_Task objective_
Only one stretch of the material below is wanted: everything from the line containing "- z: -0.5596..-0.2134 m" down to the line containing "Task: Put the", both ends included. Repeat it exactly and skip the pictures.

++++++++

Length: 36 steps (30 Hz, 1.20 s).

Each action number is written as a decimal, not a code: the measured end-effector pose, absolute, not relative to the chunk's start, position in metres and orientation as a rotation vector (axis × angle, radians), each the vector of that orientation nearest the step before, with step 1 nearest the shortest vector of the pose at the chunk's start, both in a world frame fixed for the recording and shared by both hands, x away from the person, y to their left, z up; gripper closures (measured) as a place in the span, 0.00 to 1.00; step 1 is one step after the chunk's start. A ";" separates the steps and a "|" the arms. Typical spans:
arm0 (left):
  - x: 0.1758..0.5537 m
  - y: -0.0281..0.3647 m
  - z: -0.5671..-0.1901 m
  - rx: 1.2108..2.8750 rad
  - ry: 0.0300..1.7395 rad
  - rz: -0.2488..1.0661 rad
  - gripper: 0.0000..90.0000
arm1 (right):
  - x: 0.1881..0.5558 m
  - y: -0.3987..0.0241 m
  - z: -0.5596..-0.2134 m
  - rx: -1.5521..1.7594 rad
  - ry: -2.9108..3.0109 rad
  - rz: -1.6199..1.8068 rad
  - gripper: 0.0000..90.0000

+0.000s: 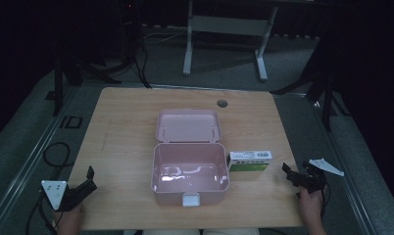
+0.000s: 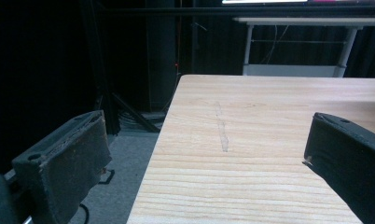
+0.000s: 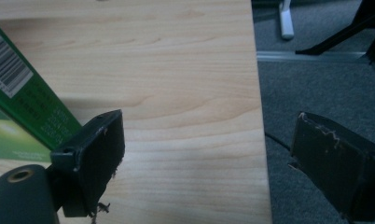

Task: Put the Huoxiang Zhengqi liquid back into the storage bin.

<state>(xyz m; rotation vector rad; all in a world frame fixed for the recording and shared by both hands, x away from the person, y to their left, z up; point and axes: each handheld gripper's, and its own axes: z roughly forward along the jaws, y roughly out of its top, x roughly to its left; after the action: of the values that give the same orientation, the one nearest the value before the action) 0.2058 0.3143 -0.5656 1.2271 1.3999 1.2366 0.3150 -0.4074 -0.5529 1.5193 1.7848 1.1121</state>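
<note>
A pale pink plastic box [image 1: 190,172] sits lid-open mid-way across the light wooden table [image 1: 121,127], a green-and-white carton [image 1: 249,161] touching its right wall. The left gripper [image 1: 87,178] and right gripper [image 1: 289,174] rest at the near corners, jaws spread, empty.

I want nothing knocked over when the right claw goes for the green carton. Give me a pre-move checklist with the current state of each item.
1. Right claw open: ok, jaws apart, nothing between them.
2. Left claw open, away from the work: ok, at the table's left edge.
3. Pink box open: ok, lid folded back.
4. Pink box empty: ok, bare floor visible.
5. Green carton reachable: ok, it lies beside the box's right wall, between box and right claw.
6. Gap between carton and box: cannot tell.
</note>
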 end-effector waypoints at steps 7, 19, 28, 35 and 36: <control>0.206 0.315 -0.566 1.229 1.397 1.229 0.00 | 0.321 -0.407 -0.554 1.497 1.949 1.145 0.11; 0.206 0.318 -0.565 1.229 1.386 1.196 0.00 | 0.327 -0.405 -0.549 1.305 2.306 1.184 0.11; 0.206 0.317 -0.565 1.238 1.382 1.194 0.00 | 0.325 -0.396 -0.541 1.109 2.547 1.130 0.11; 0.206 0.317 -0.565 1.244 1.378 1.195 0.00 | 0.316 -0.380 -0.540 0.958 2.738 0.933 0.11; 0.206 0.317 -0.565 1.244 1.378 1.195 0.00 | 0.316 -0.380 -0.540 0.958 2.738 0.933 0.11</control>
<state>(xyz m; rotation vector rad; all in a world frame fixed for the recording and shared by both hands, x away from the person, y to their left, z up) 0.2061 0.3173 -0.5654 1.2440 1.3777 1.1947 0.3165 -0.3803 -0.5396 0.9576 2.7375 0.9328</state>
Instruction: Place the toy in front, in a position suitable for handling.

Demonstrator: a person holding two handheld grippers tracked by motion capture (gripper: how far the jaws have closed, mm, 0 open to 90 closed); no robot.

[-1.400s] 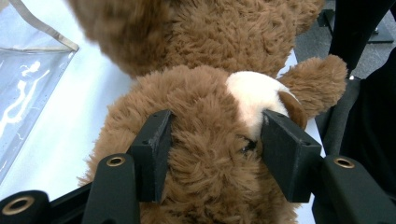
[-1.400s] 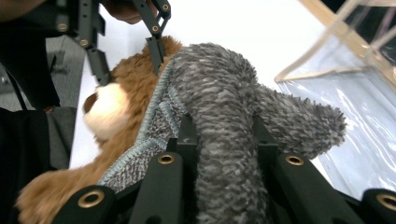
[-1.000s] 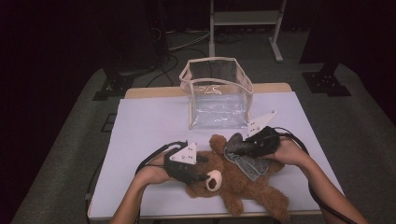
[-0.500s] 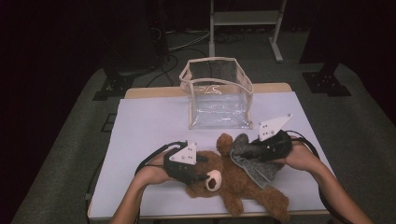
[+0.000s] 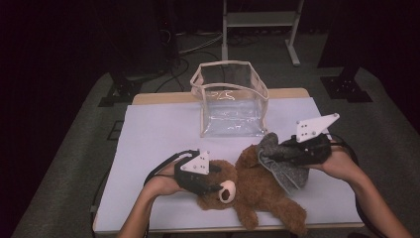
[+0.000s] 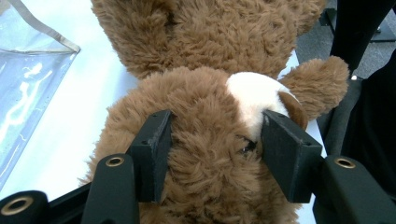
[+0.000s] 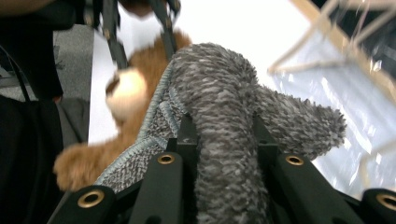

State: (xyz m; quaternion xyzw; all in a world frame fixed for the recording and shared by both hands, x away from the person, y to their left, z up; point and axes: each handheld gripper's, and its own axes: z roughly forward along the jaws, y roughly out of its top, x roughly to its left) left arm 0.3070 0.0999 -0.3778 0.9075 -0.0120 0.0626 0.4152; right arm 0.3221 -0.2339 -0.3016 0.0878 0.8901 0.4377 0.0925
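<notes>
A brown teddy bear (image 5: 262, 193) lies on its back on the white table (image 5: 158, 134), near the front edge. My left gripper (image 5: 218, 186) is shut on the bear's head (image 6: 210, 107), one jaw on each side next to the white muzzle. To the right, my right gripper (image 5: 276, 152) is shut on a grey fuzzy cloth (image 5: 287, 171) and holds it above the bear's body. The cloth (image 7: 219, 102) bunches between the right jaws and hangs down to the bear (image 7: 140, 74).
A clear plastic bag (image 5: 230, 101) with a beige rim stands open at the back middle of the table; it shows too as the bag (image 6: 23, 88) and the bag (image 7: 345, 79). A metal stand (image 5: 260, 20) and cables lie on the dark floor beyond.
My right gripper has risen and moved to the right with the grey cloth, lifting it away from the bear. The left gripper and the bear's head stay in place.
</notes>
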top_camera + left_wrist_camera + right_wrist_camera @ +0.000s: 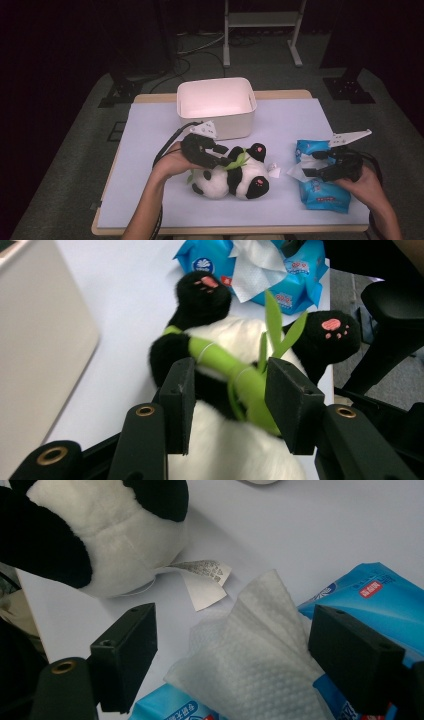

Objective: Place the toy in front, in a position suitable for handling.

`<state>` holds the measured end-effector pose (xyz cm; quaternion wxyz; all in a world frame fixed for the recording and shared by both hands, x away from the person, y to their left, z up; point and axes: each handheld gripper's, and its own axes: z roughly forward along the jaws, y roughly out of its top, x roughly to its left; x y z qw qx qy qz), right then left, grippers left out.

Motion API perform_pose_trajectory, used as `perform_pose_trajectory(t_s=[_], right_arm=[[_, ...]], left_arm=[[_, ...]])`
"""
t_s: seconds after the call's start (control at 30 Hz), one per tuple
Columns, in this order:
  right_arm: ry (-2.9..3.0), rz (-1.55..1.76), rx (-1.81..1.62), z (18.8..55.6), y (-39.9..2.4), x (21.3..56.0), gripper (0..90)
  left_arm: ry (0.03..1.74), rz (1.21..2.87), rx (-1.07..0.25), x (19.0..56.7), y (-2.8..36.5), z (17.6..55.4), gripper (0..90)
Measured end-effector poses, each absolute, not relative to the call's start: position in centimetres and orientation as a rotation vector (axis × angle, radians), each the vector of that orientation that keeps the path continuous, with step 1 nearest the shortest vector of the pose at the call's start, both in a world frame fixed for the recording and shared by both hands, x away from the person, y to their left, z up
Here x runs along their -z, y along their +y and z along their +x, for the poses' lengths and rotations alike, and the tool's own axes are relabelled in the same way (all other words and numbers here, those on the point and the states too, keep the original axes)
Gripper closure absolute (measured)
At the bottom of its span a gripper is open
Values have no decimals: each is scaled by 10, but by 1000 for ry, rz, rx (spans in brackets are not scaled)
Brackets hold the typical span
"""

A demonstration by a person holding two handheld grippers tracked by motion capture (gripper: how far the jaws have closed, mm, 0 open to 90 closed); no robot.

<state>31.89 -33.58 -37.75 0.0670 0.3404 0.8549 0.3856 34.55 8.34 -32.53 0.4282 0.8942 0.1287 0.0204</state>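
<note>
straddling the green bamboo sprig (235, 382) on the panda toy (232, 175), the left claw (220, 156) is parted with nothing pinched; the right claw (250, 655) gapes over a wipe (255, 645) on the desk (150, 150), so only leaf could be snagged and the toy dropped

The counter (150, 165) has a pale lavender top with a bare wooden rim showing along its edges. A white open bin (216, 106) stands at the middle of the far edge, and a plush panda (232, 175) lies on its back near the centre, a little toward the near edge. Beside the right edge lies a blue wet-wipe pack (320, 187) with a white wipe (300, 170) pulled partly out.
</note>
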Motion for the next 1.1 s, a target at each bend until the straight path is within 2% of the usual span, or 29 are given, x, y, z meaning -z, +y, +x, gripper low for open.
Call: perform_pose_trajectory(t_s=[0.23,0.43,0.6,0.67,0.73,0.87,1.1], right_arm=[[2598,1009,-1107,317,-335,368,202],[2621,992,-1038,317,-333,368,247],[2626,953,-942,317,-330,373,390],[2625,945,-936,317,-330,373,402],[2623,930,-904,317,-330,376,455],[2612,909,-874,316,-328,380,472],[2555,860,-842,313,-328,385,609]], left_arm=[[373,2216,-83,324,117,341,524],[439,2216,-90,339,146,339,494],[483,2216,-62,357,160,339,452],[487,2215,-54,359,161,339,451],[493,2220,-45,365,165,338,429],[505,2226,-47,370,169,337,400],[514,2243,-45,383,173,337,316]])
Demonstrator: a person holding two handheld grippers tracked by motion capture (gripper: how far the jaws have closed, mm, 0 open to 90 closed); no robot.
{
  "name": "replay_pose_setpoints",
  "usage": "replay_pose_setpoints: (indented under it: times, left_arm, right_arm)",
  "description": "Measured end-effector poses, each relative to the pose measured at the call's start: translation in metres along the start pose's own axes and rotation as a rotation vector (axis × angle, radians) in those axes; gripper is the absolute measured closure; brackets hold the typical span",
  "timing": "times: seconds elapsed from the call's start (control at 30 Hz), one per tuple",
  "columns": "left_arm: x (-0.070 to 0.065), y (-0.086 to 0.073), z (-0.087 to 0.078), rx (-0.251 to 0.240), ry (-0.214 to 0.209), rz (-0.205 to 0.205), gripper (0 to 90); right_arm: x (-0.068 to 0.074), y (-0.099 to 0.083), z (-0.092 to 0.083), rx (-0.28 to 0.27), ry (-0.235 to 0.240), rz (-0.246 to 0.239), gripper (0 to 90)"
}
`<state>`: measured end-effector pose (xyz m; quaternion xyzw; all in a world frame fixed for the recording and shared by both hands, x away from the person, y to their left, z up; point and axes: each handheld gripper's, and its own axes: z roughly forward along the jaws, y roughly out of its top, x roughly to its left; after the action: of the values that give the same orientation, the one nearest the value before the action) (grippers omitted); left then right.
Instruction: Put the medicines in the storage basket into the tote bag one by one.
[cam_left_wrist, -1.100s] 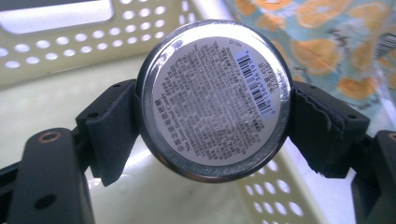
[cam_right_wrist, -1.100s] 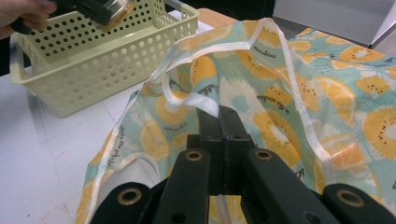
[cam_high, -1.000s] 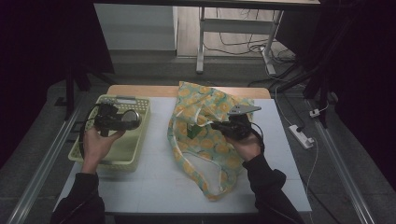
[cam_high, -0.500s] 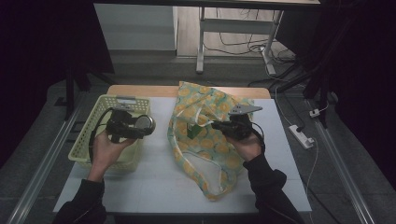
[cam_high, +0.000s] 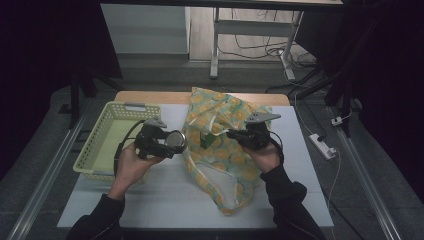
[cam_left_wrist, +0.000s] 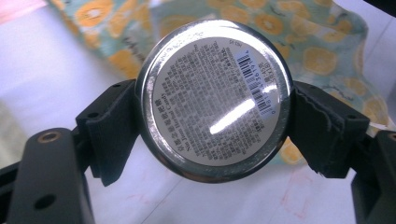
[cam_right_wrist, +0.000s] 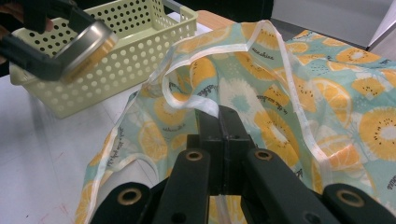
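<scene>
The left gripper (cam_high: 172, 142) clamps a round metal tin (cam_left_wrist: 214, 100) by its rim, held in the air at the middle left of the high view, between the yellow basket (cam_high: 95, 145) and the orange-print bag (cam_high: 220, 155). The right gripper (cam_right_wrist: 219, 116) is clenched on the bag's white strap (cam_right_wrist: 187, 100).

Round tin (cam_left_wrist: 217, 100) is showing a printed label on its flat face: dense small print, too fine to read, plus a barcode with digits beside it at the label's upper right. Fruit-print bag (cam_right_wrist: 280, 79) is carrying repeated cursive words along its trim and fabric, not legible.
</scene>
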<state>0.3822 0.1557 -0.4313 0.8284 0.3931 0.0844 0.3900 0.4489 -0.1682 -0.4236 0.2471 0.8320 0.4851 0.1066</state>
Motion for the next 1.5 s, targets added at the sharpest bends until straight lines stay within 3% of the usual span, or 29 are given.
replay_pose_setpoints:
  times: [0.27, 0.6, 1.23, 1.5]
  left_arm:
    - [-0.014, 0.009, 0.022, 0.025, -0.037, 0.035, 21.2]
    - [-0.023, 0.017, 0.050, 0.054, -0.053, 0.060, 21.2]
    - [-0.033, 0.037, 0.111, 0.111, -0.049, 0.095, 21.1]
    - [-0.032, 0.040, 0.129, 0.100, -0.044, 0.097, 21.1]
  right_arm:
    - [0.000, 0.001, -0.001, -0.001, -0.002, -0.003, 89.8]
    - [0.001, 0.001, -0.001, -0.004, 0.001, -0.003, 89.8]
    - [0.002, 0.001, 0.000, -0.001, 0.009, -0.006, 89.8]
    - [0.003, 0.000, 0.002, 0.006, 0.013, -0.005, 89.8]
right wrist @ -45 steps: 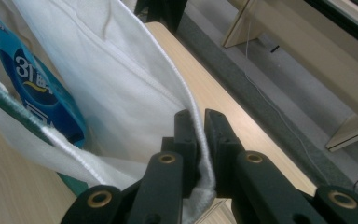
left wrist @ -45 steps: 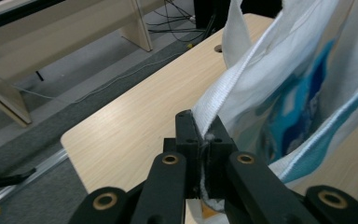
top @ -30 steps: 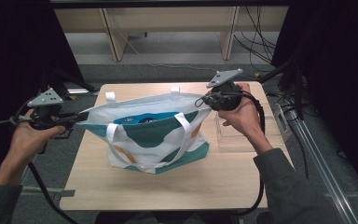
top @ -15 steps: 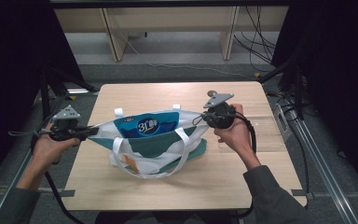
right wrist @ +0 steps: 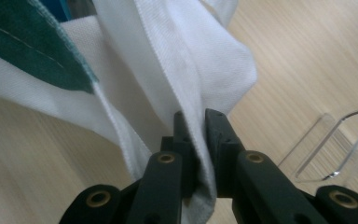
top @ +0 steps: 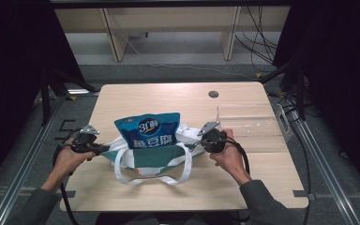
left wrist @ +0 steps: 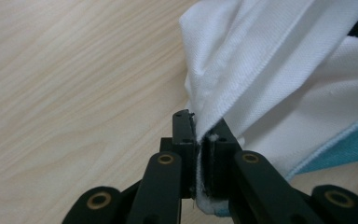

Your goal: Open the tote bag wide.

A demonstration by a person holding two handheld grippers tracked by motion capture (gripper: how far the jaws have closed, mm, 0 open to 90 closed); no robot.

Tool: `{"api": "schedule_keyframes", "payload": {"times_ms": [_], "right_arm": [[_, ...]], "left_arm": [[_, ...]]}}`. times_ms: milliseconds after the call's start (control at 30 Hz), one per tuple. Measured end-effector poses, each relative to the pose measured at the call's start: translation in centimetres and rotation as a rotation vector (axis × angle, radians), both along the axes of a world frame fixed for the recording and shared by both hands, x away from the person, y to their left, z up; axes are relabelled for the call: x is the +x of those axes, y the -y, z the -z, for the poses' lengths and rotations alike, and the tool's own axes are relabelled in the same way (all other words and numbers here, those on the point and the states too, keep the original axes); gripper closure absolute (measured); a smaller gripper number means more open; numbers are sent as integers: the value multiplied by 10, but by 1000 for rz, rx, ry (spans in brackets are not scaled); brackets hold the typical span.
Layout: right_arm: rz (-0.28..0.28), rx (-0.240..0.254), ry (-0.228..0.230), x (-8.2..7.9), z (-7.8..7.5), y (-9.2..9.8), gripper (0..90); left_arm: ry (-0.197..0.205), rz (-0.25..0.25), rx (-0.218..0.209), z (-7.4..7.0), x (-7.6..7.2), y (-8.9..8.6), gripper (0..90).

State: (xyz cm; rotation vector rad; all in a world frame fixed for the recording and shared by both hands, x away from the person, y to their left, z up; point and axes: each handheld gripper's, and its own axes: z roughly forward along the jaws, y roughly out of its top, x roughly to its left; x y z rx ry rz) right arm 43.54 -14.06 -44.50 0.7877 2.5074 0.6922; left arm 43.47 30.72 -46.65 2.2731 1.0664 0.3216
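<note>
With both the left gripper (top: 95, 148) and right gripper (top: 201, 143) jaws clenched on the tote bag (top: 150, 157) edges at 9 and 3 o'clock, thin fabric could have slipped, tipping the blue pouch (top: 147, 130) onto the counter (top: 243, 183).

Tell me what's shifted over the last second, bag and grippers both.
Both grippers, left gripper and right gripper, came toward the person and lower, pulling the tote bag along the table. The blue packet now sticks out of the bag's mouth. Both stay shut on the bag's edges; the clear tray stayed put.
</note>
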Motion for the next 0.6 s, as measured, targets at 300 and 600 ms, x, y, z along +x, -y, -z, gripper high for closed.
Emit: {"api": "schedule_keyframes", "payload": {"times_ms": [300, 600], "right_arm": [[-2, -74, -64, 0, 26, -12, 843], [34, 162, 57, -8, -24, 6, 610]], "left_arm": [[2, 48, 112, 18, 1, 12, 825], [66, -55, 25, -10, -3, 7, 460]]}}
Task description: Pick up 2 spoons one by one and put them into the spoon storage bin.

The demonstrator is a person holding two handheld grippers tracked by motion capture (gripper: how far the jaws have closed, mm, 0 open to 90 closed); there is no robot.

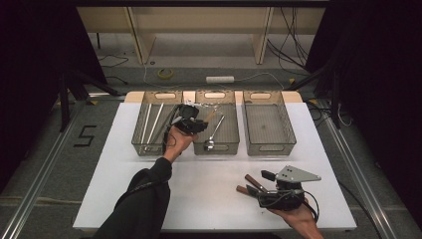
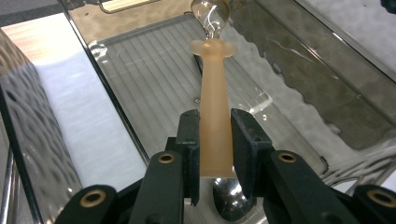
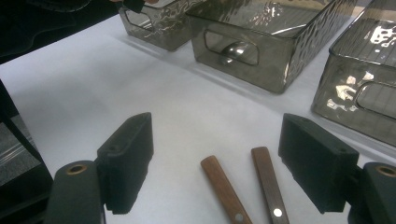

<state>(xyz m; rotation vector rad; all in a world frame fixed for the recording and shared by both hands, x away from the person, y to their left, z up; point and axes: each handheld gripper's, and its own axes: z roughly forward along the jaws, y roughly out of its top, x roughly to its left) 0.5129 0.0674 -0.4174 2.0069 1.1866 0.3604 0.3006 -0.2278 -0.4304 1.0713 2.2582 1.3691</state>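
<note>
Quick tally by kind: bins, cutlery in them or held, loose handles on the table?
Clear bins: 3, left, middle, right
Chopsticks in the left bin: 2
Metal spoon in the middle bin: 1
Pale-handled spoon held in the left gripper: 1
Wooden-handled utensils on the table by the right gripper: 2
Total: 9

Matt translucent plastic handle (image 2: pixel 215 121), glossy metal spoon (image 2: pixel 230 201), smoked glossy bins (image 3: pixel 252 44) — brown wooden handles (image 3: pixel 224 189)

Bare table (image 1: pixel 209 184) before three bins (image 1: pixel 216 127)
</note>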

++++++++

_Output of the task_
  - z: -0.5596..-0.2134 m
  - rx: -1.5521..1.7594 rad
  - ry: -2.9108..3.0109 rad
  - rz: -1.6199..1.8068 rad
  - gripper: 0.0000..90.0000

+0.000s: 
+0.000s: 
+0.000s: 

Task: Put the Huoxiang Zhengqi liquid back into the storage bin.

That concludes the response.